In the immortal words of Rick from Casablanca, ‘I never make plans that far ahead’. Actually, that’s not entirely true. But I’m conscious today, as I have been for the last few days, that setting myself any kind of commitment or expectation feels unnecessary, uncalled for. Unfair on my future self who’ll have to act on it.
Today, I just don’t want to. And that feels like something to pay attention to.
Oh, I have a growing list of things I want to do When It’s Safe To Do So: ‘go to the cinema and watch more films’ and ‘take actual skating lessons’. Will that be in 2021? I hope so, but I’m not going to pin a year to it. I have plenty of vague thoughts about ‘more piano practice’ and ‘showing up to morning prayer’ and ‘finishing the next book, maybe in time for Christmas’, and other things like that. But the thing about things like that is that I’ve been adding more and more of those. It feels like time to stop. I expect the ones I really want to do something with, I’ll do something with.
So, as things stand, with three days left of 2020, my only commitment for 2021, is to make space. And that feels like plenty.
Didn’t we do this just a few days ago? No, not quite. Well, has anything changed between then and now?
Yes. An eleventh hour Brexit deal. A lousy one, admittedly, but so much better than the alternative. And, it turns out, for me, better than the eleven months of things being more or less the same as they’d always been but knowing they were about to come to a screeching and painful halt. Well, you’ve been through this year, too. You know about that grim, resigned, fatalist waiting-for-the-other-shoe-to-drop, wondering how and whether what’s going to happen next can turn out to be anything other than awful, wanting things to be different, goodness knows, but maybe not given how awful they might end up being…
2020 has taught me about change.
I wrote earlier this month about my self of eleven years ago and her inability, or stubborn refusal, to imagine that things might possibly get any better than they were. I’ve been thinking about the landscapes I’ve lived in, the way they’re shaped by time and tide, of how human intervention can only hold back so much of that process. It took me a little while to make the link with Goldengrove unleaving: a lot of this year’s depressive funk seems to have come from the realisation of my own mortality. Today I’ve been given occasion to remember my sixteen year old self, how resistant she was to change, how insistent on holding everything she could (precious little) in place, while all the while everything went on changing around her. This year I’ve felt just as helpless; it’s just been on a bigger scale.
This year, we’ve been sitting in this strange stasis, waiting. Waiting and hoping, waiting and dreading. I’ve hardly been travelling hopefully, but goodness knows I haven’t wanted to arrive, either. I haven’t wanted to know the news. And yet, when I’ve looked, it’s been awful, but not universally awful.

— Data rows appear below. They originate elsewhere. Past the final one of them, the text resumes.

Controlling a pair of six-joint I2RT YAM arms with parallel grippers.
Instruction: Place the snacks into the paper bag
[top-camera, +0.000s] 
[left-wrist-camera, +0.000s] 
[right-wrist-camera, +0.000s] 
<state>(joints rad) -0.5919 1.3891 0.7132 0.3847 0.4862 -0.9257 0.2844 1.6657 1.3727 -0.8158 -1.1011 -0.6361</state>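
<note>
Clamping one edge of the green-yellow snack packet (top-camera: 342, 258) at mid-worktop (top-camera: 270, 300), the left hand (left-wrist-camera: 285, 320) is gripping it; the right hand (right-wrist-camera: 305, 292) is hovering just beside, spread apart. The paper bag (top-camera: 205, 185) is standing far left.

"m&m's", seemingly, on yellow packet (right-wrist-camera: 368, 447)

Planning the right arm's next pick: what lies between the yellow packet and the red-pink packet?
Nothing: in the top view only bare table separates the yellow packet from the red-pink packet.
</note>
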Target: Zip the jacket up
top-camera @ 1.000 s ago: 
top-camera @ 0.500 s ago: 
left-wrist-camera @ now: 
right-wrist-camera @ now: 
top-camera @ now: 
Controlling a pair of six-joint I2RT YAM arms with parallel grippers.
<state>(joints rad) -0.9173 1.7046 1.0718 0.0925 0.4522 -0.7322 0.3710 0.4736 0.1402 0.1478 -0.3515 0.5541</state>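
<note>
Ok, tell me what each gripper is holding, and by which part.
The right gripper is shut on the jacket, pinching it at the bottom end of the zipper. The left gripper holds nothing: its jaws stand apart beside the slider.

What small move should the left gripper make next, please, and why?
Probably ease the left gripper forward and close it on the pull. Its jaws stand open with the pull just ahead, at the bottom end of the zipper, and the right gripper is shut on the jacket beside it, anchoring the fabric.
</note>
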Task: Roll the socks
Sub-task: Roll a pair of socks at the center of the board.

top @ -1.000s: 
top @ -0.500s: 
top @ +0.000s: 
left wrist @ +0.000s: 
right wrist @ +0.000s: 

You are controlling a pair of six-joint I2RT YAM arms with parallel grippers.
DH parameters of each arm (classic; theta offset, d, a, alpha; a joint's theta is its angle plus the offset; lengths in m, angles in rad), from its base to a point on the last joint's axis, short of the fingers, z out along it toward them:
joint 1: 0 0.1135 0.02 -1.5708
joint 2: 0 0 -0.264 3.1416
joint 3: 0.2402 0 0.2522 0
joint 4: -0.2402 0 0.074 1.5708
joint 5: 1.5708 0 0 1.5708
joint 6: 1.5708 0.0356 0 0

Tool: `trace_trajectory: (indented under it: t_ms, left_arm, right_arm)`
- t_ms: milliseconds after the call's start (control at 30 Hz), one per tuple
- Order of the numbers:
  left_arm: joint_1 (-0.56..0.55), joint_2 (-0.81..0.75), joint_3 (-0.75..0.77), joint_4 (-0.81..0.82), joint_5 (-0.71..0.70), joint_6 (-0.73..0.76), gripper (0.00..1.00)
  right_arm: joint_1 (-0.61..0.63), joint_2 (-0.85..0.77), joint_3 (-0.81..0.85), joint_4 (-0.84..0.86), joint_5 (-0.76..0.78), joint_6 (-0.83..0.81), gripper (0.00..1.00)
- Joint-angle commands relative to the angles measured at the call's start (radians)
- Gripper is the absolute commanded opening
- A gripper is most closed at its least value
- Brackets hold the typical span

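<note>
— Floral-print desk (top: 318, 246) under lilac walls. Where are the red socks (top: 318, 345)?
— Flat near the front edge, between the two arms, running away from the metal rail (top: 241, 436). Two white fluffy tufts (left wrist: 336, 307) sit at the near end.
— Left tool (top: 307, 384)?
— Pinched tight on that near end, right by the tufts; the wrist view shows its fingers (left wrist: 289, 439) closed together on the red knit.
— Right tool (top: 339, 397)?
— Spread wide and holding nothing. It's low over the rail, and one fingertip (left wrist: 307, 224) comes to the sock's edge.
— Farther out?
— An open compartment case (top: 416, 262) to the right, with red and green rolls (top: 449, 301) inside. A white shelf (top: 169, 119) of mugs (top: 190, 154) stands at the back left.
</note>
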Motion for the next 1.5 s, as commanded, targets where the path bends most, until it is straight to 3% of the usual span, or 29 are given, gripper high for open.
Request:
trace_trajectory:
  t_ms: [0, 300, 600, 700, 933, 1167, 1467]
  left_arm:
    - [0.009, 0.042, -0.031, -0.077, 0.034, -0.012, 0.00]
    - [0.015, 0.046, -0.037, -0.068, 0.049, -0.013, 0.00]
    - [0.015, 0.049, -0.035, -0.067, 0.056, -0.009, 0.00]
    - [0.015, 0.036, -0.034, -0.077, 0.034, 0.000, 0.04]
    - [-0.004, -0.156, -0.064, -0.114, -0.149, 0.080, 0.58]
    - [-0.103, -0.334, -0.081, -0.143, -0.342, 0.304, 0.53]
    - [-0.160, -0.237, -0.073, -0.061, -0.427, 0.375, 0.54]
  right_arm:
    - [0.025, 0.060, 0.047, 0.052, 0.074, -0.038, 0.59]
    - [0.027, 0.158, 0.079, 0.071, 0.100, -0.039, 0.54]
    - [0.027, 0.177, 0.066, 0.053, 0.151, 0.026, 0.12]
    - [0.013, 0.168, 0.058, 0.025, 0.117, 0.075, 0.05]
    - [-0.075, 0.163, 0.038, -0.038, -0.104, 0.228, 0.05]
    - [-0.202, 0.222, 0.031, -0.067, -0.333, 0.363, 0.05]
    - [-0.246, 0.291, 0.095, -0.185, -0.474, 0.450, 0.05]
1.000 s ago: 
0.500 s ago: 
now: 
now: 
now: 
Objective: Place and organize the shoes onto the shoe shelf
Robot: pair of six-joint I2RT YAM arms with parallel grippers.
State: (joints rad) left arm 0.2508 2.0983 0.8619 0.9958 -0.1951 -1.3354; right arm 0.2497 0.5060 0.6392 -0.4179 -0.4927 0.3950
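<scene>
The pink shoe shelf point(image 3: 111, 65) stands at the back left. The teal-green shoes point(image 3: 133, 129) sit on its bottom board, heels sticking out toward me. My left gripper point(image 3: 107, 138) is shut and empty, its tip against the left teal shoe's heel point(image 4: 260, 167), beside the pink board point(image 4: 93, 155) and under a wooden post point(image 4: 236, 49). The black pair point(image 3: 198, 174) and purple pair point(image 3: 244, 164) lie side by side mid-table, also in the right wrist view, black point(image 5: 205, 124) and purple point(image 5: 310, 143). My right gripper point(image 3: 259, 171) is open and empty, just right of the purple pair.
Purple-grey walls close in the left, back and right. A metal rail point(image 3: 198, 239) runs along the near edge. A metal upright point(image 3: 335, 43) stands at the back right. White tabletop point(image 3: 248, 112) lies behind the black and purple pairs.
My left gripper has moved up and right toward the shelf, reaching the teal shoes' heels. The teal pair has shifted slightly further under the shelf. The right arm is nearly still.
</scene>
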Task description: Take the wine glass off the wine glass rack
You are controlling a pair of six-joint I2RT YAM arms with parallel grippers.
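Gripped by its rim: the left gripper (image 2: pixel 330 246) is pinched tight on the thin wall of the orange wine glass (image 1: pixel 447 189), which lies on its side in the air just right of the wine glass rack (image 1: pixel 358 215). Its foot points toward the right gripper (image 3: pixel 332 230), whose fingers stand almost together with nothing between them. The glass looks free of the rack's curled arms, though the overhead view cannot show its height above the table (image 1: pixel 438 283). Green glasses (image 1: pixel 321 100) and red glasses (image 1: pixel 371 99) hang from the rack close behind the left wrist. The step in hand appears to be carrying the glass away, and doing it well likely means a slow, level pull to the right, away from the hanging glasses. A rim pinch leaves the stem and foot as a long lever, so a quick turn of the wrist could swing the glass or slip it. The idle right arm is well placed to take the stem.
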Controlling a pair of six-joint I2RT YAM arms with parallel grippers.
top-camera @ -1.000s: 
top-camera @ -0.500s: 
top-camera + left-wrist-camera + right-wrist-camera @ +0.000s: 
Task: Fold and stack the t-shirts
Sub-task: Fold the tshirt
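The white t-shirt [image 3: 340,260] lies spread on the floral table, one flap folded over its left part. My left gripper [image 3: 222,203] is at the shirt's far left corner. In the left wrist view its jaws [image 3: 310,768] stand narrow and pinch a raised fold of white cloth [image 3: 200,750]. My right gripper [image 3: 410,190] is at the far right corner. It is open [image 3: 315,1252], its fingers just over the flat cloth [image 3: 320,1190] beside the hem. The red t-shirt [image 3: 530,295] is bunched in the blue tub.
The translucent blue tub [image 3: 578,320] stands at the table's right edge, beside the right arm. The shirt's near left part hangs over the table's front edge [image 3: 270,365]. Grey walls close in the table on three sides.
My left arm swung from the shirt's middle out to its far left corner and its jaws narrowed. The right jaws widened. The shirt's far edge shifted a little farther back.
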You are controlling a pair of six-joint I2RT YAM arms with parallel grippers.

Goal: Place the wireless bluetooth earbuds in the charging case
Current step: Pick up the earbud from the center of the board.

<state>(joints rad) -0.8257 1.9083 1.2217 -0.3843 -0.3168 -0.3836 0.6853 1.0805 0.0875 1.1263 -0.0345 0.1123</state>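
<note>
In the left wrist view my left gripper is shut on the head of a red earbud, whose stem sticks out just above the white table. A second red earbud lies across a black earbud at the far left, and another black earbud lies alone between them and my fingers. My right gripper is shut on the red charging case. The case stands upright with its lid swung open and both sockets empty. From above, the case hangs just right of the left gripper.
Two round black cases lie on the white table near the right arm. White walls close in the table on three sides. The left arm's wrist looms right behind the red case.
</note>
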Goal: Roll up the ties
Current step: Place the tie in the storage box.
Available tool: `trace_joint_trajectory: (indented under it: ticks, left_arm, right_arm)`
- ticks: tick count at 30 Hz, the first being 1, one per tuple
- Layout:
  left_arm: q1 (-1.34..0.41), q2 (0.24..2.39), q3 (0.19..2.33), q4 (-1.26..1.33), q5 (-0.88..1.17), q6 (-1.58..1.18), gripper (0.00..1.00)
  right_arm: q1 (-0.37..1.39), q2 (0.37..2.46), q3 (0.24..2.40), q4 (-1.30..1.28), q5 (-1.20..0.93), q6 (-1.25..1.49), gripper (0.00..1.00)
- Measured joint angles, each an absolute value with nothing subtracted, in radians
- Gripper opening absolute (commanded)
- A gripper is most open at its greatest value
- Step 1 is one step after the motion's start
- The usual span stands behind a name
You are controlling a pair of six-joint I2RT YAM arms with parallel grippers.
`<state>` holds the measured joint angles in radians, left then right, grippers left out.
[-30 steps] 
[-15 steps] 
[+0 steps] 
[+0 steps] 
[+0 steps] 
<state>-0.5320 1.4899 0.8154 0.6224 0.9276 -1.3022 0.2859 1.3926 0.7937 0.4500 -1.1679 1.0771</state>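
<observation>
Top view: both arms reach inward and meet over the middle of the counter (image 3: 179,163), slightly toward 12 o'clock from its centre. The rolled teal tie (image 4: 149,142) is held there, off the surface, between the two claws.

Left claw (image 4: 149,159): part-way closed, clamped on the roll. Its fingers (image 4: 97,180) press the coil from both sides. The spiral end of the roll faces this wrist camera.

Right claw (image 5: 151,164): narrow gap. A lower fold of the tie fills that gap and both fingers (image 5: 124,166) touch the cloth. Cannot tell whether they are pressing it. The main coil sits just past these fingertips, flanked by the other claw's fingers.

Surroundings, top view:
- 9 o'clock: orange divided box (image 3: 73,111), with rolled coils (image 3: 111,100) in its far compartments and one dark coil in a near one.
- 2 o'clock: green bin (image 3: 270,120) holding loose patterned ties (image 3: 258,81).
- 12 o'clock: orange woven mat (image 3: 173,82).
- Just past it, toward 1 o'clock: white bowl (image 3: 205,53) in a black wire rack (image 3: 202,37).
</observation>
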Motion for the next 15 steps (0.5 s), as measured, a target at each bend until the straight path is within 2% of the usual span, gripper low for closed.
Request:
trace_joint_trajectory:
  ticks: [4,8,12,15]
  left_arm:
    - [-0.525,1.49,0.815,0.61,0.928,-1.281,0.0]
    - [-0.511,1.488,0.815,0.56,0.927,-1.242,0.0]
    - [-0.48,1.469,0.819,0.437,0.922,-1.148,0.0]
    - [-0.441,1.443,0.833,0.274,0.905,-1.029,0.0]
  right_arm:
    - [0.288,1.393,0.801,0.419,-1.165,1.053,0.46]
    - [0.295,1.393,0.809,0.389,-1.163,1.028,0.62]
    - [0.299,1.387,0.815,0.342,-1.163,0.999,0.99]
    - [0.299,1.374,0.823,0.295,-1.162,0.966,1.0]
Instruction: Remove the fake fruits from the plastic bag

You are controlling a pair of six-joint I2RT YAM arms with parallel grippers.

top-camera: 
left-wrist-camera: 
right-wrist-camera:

Will I remember this, next time I get stuck? Probably not, going on past form. Will I ever learn how to let myself imagine that things might change for the better? I fear that I might not. And yet it’s been the signs of change that have been the most comfort to me.
I am not a great one for slippers. I generally go barefoot, assuming it’s warm enough; slippers are more a way to save my socks when it’s not. I’ve tended to find fluffy moccasins too sweaty (it came as something of a revelation when I tried wearing them with socks and found them deliciously cosy). The ones shown here – purchased, as best I can remember, at a car boot sale in Exeter some time in the early 2000s – are spectacular; they’re also a little too small for me, so that the ends of my heels hang off the back, and the soles are a little slippery on tiles. Nevertheless. I don’t think I’m ever going to find the perfect pair of slippers for me, so I’m going to enjoy the imperfect ones.